С этими словами вынул из кармана бутылку, и оказалось, что там только горлышко, остальное отколото. Стеклянные клинки поблескивают, черт-дворник пялится на “розочку”.
― Ах ты ж, мать его! Забыл, совсем забыл, теперь не поправиться, ― бормочет он, и вприскочку бежит наверх.
― За ним, по стенам и быстро! ― командует Эйты, и я бегу.
Вверх бежать неудобно, да ещё и сквозь стены. Никогда бы не подумал, что так трудно ориентироваться в здании, если сквозь стены идти. К тому же что-то похоже, прав был Эйты, начинает со мной ерунда какая-то твориться. Словно бы здание шатается, сквозь него радуги пробивают, а на выходе из стены темно, и только через пару секунд становится видно что-то.
Держусь. Я же не маленький, я могу. Могу!
- Стоп! - командует Эйты, и тише, почти ласково добавляет, - чуть-чуть уже осталось, сейчас обратно пойдём.
Выглядываю из стены - я прямо напротив кабинета Григория Ефремовича. Вижу, как чёрт надевает его тело как пальто. Вижу, как собирается сожрать душу самого врача. Надо бы испугаться, но сил нет. Все безразлично. Может, это все галлюцинации? Может, я умираю от болезни, и все это мне приснилось?

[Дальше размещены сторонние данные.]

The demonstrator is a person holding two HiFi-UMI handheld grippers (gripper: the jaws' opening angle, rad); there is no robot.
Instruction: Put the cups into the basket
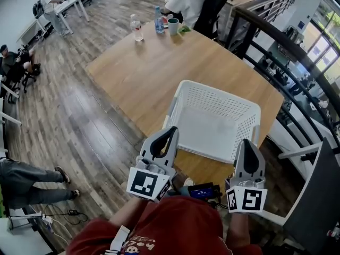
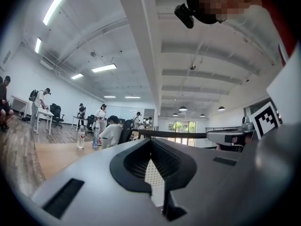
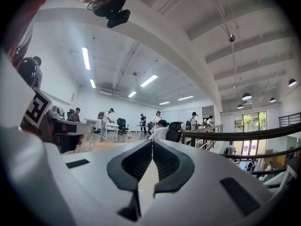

Вижу, как старуха-волчица бежит-ковыляет по коридору ― пока я со стенами разбирался, успела сбегать наверх, вниз и обратно, притомилась. Перед ней бежит кот, словно показывает дорогу, видит чудище, прыгает на чёрта-дворника с бешеным мявом, а полупрозрачное нечто, ― сам Григорий Ефремович, шарахается в сторону.
- Сейчас вернёмся, я на время покомандую, не против? - спрашивает меня мой странный сон.
- Конечно, все, что угодно! - отвечаю я спокойно, это же сон, какая разница?
Эйты недоволен, но молчит. Мы возвращаемся в кровать. Как здорово! Так бы и лежать, но Эйты грубо отпихивает меня в сторону, и моё тело встаёт, и покачиваясь, куда-то тащится.
― Эй, давай полежим! ― говорю я, но Эйты молча и настороженно стоит.
Я понимаю ― сейчас будет драка. Дворник в теле врача идет сюда, и Эйты готовится с ним биться. А я так устал, аж в глазах темно, все предметы вокруг окружены какими-то разводами, плывут, дрожат. И сам я дрожу. А Эйты встал около двери, вернее, меня поставил около двери. И стоит.
Наконец, дверь открывается, и входит тело Григория Ефремовича.
― Привет, малыш, ― говорит чудовище в теле врача, и я слышу, что он по-прежнему хрипит, и даже, кажется, запах от него есть, совсем не врачебный ― запах помойки и гнили.
― Выписываться будем прямо сейчас! ― продолжает черт, и вертит головой, ищет меня в комнате, и тут Эйты что-то такое делает.
Боль искрой вспыхивает во мне, болит все, болят зубы, болят кости, глаза слезятся и слезы кипятком текут по щекам, оставляя дорожки неистовой боли.